Microglia develop an inflammatory phenotype during normal aging. The mechanism by which this occurs is not well understood, but might be related to impairments in several key immunoregulatory systems. Here we show that micro-RNA (miR)-29a and miR-29b, 2 immunoregulatory micro-RNAs, were increased in the brain of aged BALB/c mice compared with adults. Insulin-like growth factor-1 (IGF-1) and fractalkine ligand (CX3CL1) are negative modulators of microglial activation and were identified as targets of miR-29a and miR-29b using luciferase assay and primary microglia transfection. Indeed, higher expression of miR-29b in the brain of aged mice was associated with reduced messenger RNA (mRNA) levels of IGF-1 and CX3CL1. Parallel to these results in mice, miR-29a and miR-29b were also markedly increased in cortical brain tissue of older individuals (mean, 77 years) compared with middle-aged adults (mean, 45 years). Moreover, increased expression of miR-29b in human cortical tissue was negatively correlated with IGF-1 and CX3CL1 expression. Collectively, these data indicate that an age-associated increase in miR-29 corresponded with the reduction of 2 important regulators of microglia, IGF-1 and CX3CL1.
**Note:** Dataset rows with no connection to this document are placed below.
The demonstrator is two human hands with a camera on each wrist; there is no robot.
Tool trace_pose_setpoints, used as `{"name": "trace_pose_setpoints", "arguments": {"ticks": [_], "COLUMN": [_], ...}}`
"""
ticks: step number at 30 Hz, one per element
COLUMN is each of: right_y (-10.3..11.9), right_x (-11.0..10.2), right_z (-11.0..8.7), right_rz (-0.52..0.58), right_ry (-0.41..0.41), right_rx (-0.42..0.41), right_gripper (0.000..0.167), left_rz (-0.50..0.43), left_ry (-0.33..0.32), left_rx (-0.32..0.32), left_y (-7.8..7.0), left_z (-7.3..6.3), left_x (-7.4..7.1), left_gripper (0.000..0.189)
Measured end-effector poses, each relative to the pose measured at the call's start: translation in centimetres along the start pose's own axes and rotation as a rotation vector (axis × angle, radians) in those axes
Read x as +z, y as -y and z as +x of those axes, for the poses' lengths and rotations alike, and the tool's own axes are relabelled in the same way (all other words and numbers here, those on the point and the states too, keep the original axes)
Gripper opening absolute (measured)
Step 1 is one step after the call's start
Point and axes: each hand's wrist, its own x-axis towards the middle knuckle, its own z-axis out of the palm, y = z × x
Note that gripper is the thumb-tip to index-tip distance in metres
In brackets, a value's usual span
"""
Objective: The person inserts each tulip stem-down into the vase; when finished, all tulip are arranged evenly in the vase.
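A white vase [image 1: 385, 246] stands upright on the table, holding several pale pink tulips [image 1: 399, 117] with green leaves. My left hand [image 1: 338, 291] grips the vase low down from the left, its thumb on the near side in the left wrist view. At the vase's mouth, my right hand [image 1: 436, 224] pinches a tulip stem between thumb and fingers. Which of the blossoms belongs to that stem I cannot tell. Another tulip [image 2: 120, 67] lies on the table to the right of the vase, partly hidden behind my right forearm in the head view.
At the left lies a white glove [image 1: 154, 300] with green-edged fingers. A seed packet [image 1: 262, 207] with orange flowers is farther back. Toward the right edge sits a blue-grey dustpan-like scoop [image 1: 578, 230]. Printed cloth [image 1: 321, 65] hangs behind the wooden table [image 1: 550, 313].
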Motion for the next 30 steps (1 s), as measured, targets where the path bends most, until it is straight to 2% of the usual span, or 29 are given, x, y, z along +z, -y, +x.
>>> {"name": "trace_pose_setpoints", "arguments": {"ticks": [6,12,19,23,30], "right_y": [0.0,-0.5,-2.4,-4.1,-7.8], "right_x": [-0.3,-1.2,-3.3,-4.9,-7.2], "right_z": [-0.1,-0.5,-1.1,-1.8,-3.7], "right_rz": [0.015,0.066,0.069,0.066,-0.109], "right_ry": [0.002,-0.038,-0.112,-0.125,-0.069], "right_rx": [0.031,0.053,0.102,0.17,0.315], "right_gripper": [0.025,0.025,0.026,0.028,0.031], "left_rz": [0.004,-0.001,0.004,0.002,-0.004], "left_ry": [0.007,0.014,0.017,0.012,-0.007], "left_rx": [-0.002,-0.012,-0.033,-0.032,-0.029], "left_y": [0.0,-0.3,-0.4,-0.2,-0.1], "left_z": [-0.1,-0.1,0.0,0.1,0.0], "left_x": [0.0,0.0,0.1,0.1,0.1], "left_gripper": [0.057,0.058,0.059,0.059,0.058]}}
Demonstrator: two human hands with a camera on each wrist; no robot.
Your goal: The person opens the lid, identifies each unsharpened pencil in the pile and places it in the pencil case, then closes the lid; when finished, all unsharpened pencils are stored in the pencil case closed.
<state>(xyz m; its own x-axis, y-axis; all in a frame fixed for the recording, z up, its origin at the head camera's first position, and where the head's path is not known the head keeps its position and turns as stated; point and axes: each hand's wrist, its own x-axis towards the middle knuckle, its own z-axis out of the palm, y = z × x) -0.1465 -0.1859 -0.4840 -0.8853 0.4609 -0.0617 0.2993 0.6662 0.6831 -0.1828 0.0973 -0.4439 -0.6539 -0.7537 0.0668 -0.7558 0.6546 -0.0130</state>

Macrophage migration inhibitory factor (MIF) is essential for inflammatory and neuropathic pain and enhances pain in response to stress.

Stress and glucocorticoids exacerbate pain via undefined mechanisms. Macrophage migration inhibitory factor (MIF) is a constitutively expressed protein that is secreted to maintain immune function when glucocorticoids are elevated by trauma or stress. Here we show that MIF is essential for the development of neuropathic and inflammatory pain, and for stress-induced enhancement of neuropathic pain. Mif null mutant mice fail to develop pain-like behaviors in response to inflammatory stimuli or nerve injury. Pharmacological inhibition of MIF attenuates pain-like behaviors caused by nerve injury and prevents sensitization of these behaviors by stress. Conversely, injection of recombinant MIF into naïve mice produces dose-dependent mechanical sensitivity that is exacerbated by stress. MIF elicits pro-inflammatory signaling in microglia and activates sensory neurons, mechanisms that underlie pain. These data implicate MIF as a key regulator of pain and provide a mechanism whereby stressors exacerbate pain. MIF inhibitors warrant clinical investigation for the treatment of chronic pain.